EXERCISE:
Your response to the data below should hold nothing except the lines from the one containing "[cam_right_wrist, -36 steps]" down to the one containing "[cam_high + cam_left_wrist", reproduced exactly and without pictures.

START EXTRACTED DATA

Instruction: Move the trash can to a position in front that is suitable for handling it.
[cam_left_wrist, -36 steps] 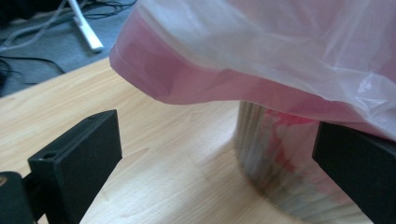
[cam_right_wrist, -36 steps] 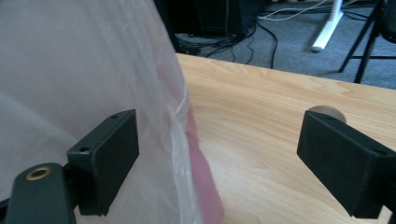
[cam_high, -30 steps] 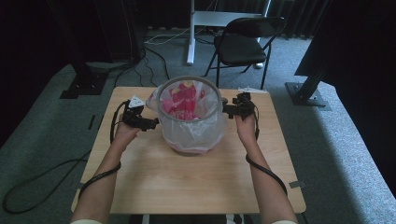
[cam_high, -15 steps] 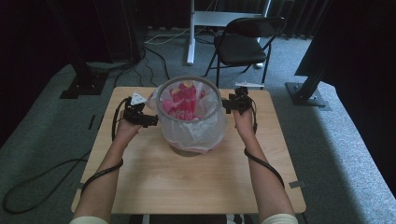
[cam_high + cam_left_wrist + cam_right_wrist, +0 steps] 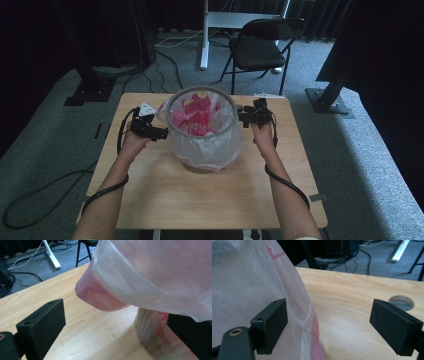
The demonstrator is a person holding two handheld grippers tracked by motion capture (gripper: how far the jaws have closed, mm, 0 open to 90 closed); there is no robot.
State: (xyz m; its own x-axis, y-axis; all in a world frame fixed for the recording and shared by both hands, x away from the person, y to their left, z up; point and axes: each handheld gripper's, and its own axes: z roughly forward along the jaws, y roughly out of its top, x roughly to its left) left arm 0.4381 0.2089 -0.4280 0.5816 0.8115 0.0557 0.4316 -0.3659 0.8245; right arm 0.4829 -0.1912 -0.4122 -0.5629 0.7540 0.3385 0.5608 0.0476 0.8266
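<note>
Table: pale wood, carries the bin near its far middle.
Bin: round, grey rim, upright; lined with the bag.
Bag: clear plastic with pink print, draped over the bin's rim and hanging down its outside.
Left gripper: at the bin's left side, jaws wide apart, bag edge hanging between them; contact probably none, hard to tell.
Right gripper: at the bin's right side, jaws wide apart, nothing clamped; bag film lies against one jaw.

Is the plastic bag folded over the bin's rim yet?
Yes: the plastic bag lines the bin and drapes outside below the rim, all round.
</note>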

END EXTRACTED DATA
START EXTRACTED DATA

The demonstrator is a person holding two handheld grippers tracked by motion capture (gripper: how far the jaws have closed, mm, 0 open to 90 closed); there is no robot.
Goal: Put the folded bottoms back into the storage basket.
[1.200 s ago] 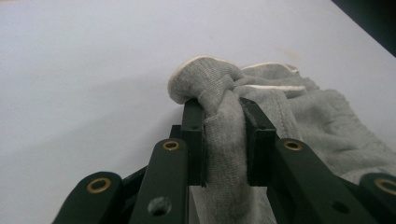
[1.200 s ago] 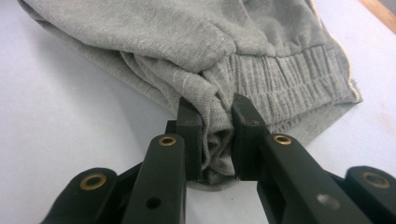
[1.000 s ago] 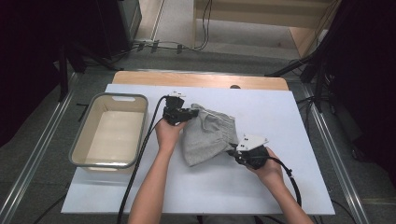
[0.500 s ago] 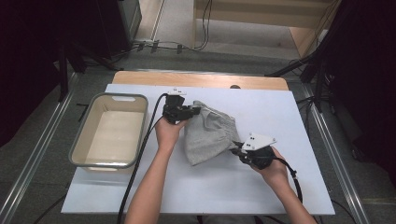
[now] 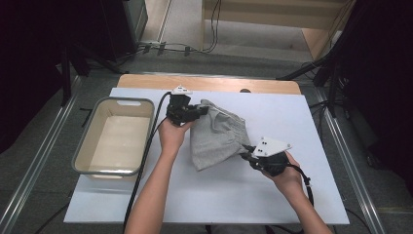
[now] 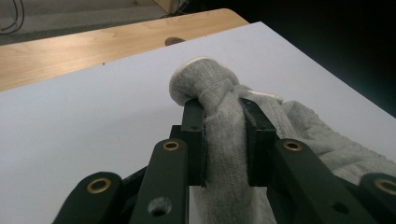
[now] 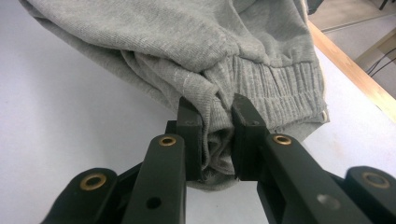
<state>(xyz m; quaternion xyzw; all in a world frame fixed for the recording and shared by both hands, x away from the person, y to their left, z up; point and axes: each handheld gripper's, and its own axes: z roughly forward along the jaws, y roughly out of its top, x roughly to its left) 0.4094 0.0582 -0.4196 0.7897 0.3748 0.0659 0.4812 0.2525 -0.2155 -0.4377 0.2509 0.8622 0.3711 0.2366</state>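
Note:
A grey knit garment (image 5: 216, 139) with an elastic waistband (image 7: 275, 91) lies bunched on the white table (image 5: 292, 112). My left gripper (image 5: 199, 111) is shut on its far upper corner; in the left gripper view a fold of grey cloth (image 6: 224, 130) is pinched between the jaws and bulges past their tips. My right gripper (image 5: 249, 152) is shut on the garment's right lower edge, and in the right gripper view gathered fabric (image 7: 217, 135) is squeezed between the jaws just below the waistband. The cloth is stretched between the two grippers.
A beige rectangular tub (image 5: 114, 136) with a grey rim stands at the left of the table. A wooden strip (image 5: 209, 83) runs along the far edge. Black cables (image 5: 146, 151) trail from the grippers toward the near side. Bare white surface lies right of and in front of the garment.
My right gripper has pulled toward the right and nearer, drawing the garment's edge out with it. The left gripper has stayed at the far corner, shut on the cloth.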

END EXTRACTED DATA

REPLY TO THE TASK:
[cam_right_wrist, -36 steps] 
[cam_high, -30 steps] 
[cam_high, -15 steps] 
[cam_high + cam_left_wrist + cam_right_wrist, +0 steps] 

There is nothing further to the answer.